His attorney explained Vinetti’s extreme sensitivity to remarks about his height. He said that Bethany Stokesberry had taunted Paul about the two things that distressed him most: his mother and his height.

  In many murder trials, the defendant does not take the stand in his own defense, but Long-tall-Paul Vinetti chose to do so. There, before a courtroom hushed so that spectators could hear his muted voice, he answered his attorney’s questions about the events on July 3.

  “I went to Melby’s Tavern at ten thirty Saturday morning. I had about four beers before the others came in.”

  (The “others” were an Edmonds, Washington, couple and their nephew who had joined Vinetti in the long day of drinking.)

  “Then we went to the Forum Tavern and they waited while I went to my friends to look for some stuff.”

  “Stuff?”

  “Pills. Acid. Mescaline. Speed. But I didn’t find any.”

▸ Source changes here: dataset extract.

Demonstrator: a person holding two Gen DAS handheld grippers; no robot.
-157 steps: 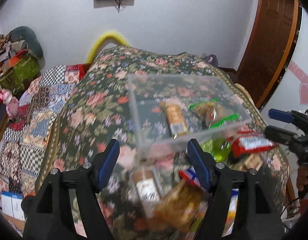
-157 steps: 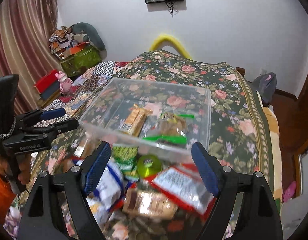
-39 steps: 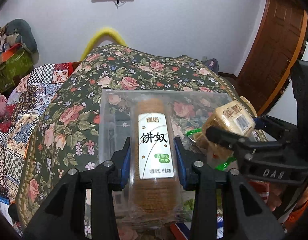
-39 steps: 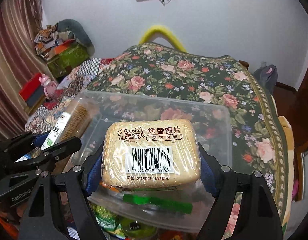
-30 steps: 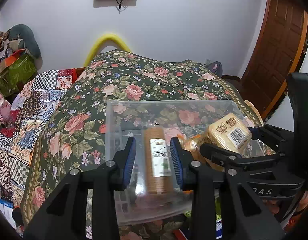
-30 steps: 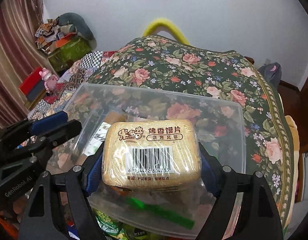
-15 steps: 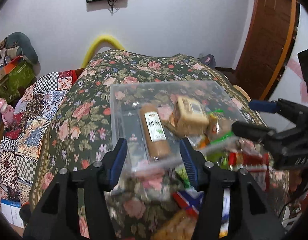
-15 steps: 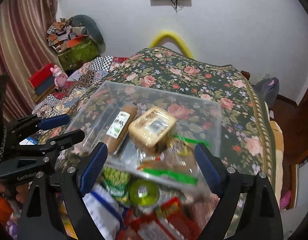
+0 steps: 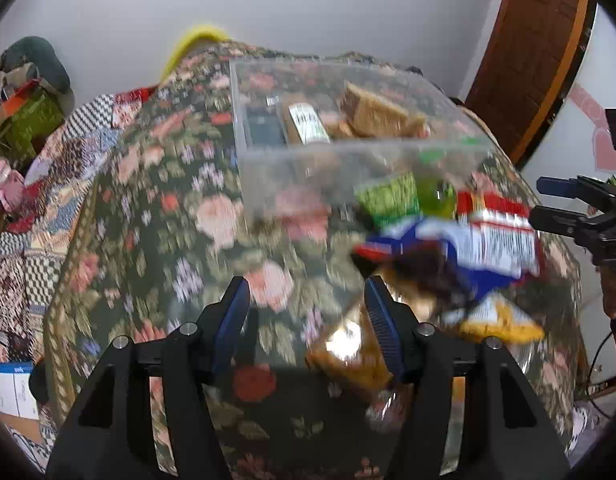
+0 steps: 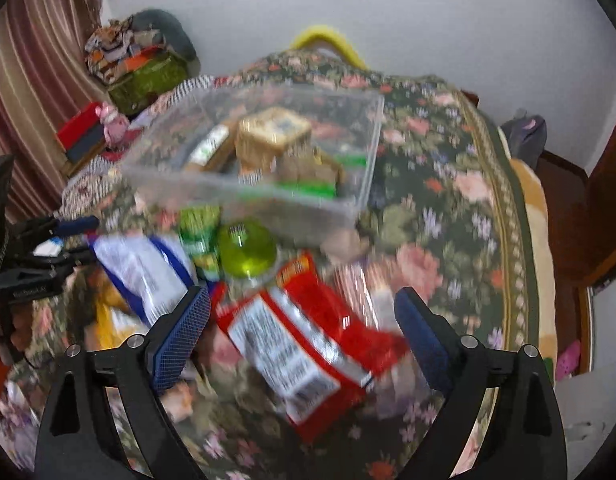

  The defendant told of going next to Smokey Joe’s, Tiger Al’s, The Hideout, Blue Moon—and then back to Melby’s. And finally, to the Frontier. He said he’d smoked almost an entire lid of marijuana—sharing it with a man whose name he couldn’t recall—as the day wore on.

  “I staggered—the way I see it—up to the Frontier Tavern. I don’t remember if Bethany Stokesberry was there or not when I got there. I had never seen her before. I don’t remember talking to her although I might have.”

  “Do you remember leaving with her?”

  “Yes. I remember going in a car and getting out at the Elephant Car Wash. She wanted to go for a walk so we ran across Aurora Avenue. I remember that she had some kind of accent. We went down toward the water and along the gravel path to the dirt path.”

  “Did she say anything to you then?”

  “When I put my arm around her, she was foulmouthed. She said my dad was a bastard and my mother must have been a terrible person to have a son like me. She made fun of my height. She asked if my brothers were tall, too, and I said we were all over six foot six. Then she said when I was born I must have been dropped on my head and then pulled out and stretched like a string to get to be so tall.

  “She kept on and on when I told her to shut up. I felt angry inside. I started swinging on her with my fists. Everything went blank. I felt like I was fighting to stay alive. I didn’t see her while I was hitting her—it was dark out. She fell and got up. I hit her again. Then I threw her against the tree headfirst. Then I kicked her—with the heel of my right boot. I ripped off her clothes with my hands. I just grabbed them at the throat and tore.”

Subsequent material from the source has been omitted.